Net Carbon: Greenhouse gas / carbon reduction will gain more urgency. This will impact transportation, service providers, packaging, and more.
Capital investment: The question
of ports increasing capacity leads to the need to invest in improvements. A challenge to this is that much of the volume surge is historic and may not be sustainable. As such, what would be the return on investment if volumes calm? This question applies to other areas of logistics. Invest or wait for the drop.
Next global challenge
First, it looks like Covid and its variants are not going away. That can mean ongoing lockdowns, logistics, and supply chain issues. Stay alert.
Climate change is a current and escalating global problem. It will have definite impact on supply chains and their underlying logistics, ports, warehouse networks and transportation. All as the world deals with rising sea levels and high temperatures and the effect. This challenge will require fresh thinking and may demand a redo of supply chains and logistics beyond Covid.
Conclusion
All this is a lot to digest, let alone act on. Disruption will be continuous. That means supply chain management and logistics transformation will not be an option. It will be required.

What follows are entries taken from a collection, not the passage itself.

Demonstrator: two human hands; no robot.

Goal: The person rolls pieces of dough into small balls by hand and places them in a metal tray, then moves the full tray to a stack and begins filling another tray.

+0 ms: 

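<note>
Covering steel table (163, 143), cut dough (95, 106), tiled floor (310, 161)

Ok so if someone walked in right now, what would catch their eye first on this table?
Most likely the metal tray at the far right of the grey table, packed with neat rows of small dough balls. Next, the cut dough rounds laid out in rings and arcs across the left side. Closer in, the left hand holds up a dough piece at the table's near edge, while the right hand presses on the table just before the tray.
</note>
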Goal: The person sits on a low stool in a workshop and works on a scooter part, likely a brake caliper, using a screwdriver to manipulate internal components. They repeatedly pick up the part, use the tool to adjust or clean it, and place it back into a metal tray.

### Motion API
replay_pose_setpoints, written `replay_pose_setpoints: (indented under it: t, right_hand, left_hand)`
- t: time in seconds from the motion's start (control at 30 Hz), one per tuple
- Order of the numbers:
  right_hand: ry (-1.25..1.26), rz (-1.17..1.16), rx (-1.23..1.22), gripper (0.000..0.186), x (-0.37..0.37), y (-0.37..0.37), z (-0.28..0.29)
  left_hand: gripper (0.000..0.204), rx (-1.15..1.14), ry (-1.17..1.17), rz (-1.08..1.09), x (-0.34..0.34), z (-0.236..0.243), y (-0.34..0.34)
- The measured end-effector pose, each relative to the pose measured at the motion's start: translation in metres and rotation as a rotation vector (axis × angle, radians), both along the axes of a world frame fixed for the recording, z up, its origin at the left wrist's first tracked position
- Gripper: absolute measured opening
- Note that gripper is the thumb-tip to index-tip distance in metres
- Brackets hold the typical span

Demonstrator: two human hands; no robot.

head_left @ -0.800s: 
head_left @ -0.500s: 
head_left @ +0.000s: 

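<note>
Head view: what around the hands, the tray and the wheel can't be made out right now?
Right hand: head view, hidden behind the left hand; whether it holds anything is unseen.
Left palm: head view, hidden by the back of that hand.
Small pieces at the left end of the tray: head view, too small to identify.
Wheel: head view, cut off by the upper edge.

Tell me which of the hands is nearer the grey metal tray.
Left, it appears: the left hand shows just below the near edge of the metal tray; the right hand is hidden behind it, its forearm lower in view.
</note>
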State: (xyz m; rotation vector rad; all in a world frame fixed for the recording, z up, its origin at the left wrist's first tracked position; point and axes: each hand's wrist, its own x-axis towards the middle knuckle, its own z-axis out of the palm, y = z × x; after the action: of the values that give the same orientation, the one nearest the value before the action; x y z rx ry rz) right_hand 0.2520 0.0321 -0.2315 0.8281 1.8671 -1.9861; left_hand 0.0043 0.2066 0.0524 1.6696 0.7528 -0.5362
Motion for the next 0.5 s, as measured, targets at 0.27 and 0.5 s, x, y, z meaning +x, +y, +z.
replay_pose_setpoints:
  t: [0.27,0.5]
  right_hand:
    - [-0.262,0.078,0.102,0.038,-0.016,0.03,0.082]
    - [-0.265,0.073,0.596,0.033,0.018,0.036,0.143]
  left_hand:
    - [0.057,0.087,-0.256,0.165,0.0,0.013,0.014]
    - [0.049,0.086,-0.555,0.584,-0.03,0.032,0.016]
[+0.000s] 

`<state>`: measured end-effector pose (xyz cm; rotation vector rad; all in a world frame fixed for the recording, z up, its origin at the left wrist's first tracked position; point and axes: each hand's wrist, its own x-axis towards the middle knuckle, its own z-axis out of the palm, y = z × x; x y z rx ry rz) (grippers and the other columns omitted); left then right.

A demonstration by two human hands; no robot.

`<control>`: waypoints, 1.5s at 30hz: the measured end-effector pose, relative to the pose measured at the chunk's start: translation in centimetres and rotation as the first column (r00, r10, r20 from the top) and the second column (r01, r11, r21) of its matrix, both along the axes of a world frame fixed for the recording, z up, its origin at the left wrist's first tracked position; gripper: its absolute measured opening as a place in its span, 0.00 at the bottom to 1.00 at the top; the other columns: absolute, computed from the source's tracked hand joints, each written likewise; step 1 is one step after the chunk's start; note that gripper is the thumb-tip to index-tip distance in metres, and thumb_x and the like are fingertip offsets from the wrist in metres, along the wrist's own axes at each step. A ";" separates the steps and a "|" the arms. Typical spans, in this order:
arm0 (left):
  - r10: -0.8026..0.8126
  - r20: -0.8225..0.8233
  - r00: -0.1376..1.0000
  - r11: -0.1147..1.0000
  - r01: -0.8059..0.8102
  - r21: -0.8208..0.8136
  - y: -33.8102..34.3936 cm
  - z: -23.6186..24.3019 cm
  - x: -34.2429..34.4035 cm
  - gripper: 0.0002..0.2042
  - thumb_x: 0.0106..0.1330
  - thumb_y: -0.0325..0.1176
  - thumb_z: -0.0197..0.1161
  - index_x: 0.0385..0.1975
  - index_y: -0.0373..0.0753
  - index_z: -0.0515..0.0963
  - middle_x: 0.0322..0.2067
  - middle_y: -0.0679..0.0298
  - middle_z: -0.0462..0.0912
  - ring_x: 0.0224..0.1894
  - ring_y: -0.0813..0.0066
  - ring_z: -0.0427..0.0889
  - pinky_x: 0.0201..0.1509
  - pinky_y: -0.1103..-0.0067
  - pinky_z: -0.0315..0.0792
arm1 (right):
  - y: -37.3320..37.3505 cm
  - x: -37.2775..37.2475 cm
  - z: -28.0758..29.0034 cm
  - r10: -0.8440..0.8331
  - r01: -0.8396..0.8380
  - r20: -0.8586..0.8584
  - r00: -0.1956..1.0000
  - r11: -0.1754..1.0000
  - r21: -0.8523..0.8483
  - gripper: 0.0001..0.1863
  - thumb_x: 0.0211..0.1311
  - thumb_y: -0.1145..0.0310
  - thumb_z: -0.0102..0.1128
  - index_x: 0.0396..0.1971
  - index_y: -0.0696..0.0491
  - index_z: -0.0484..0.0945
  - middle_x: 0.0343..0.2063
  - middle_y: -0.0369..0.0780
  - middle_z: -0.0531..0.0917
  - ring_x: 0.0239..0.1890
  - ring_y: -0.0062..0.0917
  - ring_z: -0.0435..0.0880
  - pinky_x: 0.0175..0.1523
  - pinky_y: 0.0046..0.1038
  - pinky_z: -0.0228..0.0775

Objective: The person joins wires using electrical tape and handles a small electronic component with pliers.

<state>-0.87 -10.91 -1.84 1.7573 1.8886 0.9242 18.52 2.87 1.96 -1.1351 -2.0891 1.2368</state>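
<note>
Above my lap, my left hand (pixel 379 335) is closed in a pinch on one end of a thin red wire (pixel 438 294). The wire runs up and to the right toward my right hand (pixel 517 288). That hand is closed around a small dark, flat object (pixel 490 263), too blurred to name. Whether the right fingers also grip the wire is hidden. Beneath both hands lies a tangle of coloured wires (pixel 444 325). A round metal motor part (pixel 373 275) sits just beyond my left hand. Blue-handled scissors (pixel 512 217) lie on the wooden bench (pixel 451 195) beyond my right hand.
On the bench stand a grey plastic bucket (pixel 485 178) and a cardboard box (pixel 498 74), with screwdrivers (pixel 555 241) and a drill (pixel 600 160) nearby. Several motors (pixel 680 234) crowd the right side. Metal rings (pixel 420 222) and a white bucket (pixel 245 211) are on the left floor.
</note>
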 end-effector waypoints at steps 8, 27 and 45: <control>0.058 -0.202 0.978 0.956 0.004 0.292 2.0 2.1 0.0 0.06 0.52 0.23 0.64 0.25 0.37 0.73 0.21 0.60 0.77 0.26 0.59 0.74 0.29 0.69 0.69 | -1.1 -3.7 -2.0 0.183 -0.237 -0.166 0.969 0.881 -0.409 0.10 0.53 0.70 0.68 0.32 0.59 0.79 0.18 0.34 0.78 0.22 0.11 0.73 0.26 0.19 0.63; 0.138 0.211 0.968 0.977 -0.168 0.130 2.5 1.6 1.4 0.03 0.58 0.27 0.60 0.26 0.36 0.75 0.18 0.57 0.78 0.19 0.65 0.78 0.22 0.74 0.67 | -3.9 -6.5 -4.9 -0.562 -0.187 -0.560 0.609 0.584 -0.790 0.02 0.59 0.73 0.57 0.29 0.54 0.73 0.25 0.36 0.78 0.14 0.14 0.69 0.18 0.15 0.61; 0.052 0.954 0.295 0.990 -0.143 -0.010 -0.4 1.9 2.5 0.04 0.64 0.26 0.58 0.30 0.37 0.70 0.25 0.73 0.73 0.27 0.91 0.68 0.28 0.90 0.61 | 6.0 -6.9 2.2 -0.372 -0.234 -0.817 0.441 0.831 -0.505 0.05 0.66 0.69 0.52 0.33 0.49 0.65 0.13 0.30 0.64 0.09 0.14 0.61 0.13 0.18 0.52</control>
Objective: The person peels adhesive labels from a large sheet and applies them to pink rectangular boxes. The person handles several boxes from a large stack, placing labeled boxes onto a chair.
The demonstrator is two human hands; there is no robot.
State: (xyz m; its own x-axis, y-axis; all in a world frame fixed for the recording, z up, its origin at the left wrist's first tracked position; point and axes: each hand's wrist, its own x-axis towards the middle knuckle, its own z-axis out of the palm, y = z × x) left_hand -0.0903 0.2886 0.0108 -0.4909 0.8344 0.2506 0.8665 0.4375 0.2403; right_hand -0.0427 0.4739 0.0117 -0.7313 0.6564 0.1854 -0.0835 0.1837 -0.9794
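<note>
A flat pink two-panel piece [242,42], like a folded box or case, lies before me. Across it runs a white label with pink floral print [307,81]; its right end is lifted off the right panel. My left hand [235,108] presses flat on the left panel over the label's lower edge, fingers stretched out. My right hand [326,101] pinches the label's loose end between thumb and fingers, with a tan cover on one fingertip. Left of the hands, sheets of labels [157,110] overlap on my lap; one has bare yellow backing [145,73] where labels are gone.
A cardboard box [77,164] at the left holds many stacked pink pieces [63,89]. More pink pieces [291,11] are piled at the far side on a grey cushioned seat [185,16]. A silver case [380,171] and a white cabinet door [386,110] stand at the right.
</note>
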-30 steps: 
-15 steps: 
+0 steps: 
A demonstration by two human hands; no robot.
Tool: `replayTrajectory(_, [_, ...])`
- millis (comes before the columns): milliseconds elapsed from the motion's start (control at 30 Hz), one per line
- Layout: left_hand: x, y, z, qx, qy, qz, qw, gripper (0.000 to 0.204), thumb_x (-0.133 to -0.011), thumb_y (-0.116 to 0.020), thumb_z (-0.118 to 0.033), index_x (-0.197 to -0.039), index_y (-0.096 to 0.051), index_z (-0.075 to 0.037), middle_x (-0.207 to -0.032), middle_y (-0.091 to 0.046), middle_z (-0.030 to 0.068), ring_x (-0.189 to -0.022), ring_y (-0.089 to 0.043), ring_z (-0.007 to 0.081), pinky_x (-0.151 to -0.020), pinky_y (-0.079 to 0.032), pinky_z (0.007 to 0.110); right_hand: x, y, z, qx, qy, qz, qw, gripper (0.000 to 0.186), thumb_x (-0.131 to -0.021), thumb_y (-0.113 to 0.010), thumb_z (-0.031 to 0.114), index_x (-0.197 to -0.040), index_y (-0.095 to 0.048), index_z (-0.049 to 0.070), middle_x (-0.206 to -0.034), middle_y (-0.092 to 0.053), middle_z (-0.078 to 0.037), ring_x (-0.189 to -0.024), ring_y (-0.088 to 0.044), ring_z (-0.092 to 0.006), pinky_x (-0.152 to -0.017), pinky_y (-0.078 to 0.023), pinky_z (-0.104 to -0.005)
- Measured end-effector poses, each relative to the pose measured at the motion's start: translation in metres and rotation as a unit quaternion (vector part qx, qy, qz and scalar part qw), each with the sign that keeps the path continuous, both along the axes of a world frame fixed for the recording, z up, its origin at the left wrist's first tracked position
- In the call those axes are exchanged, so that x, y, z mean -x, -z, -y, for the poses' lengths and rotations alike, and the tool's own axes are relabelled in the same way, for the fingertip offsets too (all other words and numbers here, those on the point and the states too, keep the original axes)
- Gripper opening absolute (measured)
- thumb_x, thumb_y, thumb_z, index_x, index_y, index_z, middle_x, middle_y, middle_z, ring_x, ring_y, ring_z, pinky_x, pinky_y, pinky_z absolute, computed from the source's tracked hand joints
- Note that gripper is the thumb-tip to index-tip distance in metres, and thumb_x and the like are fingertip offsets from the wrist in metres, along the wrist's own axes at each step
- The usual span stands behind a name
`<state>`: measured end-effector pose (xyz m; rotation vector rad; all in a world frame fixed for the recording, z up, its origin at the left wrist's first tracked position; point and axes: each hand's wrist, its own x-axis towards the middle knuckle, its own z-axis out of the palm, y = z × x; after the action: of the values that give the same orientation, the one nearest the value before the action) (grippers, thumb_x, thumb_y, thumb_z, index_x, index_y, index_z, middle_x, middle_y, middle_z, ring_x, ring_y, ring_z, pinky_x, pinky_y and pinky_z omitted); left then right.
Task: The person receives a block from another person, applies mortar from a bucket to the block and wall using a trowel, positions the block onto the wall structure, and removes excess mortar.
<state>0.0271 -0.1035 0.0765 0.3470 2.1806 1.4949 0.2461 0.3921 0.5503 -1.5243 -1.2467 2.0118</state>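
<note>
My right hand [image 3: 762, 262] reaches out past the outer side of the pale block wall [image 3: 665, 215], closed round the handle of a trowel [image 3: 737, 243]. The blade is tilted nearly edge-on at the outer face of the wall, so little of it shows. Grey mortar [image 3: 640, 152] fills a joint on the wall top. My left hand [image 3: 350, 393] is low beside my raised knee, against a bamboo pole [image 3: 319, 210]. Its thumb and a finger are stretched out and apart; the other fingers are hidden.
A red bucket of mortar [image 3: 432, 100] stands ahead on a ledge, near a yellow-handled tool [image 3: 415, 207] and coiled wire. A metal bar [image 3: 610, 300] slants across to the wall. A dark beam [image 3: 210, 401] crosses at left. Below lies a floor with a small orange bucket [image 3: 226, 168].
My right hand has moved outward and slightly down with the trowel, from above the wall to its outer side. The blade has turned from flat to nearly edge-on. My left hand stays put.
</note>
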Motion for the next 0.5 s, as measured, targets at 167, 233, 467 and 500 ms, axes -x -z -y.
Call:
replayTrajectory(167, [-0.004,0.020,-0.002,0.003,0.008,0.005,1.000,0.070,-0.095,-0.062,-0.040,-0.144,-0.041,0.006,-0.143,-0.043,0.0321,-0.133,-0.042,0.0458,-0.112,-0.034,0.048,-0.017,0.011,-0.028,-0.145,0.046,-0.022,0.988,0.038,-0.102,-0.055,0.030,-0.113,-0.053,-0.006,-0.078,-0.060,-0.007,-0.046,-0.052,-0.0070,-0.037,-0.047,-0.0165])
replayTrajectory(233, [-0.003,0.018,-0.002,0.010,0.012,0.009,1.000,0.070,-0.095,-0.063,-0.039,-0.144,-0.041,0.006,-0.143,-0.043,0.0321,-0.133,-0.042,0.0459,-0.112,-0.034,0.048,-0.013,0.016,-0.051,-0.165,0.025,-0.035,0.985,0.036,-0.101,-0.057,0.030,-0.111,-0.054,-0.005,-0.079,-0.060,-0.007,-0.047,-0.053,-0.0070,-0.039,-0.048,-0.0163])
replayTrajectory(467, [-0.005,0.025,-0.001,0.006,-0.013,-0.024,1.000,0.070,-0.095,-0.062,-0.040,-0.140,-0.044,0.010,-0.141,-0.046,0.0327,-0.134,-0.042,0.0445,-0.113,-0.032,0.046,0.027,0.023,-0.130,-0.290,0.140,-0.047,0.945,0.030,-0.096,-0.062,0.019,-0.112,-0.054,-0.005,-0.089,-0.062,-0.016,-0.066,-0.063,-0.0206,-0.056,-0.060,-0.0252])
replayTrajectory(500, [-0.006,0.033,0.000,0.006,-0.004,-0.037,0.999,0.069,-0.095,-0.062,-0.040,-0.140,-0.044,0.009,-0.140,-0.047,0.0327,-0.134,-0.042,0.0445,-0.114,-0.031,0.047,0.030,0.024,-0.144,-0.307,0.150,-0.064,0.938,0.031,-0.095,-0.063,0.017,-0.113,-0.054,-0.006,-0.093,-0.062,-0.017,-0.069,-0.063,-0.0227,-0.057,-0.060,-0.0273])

The question for everything that has happened and may be happening is what are you doing? Are you preparing or sitting and waiting?
Understand and assess your supply chain operation and its performance. Prepare a strategy and action plan. This will be your dynamic, working document. With everything, it will be an evolving strategy. Gain consensus for implementation.
Rank and prioritize what you do, how, and where you do it. That means your process, technology, and organization.
You are critical and strategic. That is not going away. Take the lead.